*WHAT YOU HAVE TO DO*: Print the data that follows exactly, leaving nothing out.

*SUPPLIED MATERIAL*:

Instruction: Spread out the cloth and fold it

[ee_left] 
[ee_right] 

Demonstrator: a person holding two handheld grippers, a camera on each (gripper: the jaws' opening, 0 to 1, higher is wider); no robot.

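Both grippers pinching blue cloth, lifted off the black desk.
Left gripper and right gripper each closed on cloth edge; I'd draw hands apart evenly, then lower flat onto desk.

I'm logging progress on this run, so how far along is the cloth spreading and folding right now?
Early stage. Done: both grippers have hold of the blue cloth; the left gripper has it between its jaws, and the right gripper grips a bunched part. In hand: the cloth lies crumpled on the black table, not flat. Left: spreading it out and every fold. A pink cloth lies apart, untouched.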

*RESULT*:
Instruction: Spread out the cloth and fold it

[ee_left] 
[ee_right] 

Demonstrator: a person holding two handheld grippers, a camera on each (gripper: the jaws' opening, 0 to 1, higher is wider); no robot.

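Both grippers pinching blue cloth, lifted off the black desk.
Left gripper and right gripper each closed on cloth edge; I'd draw hands apart evenly, then lower flat onto desk.

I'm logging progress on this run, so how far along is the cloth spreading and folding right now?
Early stage. Done: both grippers have hold of the blue cloth; the left gripper has it between its jaws, and the right gripper grips a bunched part. In hand: the cloth lies crumpled on the black table, not flat. Left: spreading it out and every fold. A pink cloth lies apart, untouched.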

That concludes the exercise.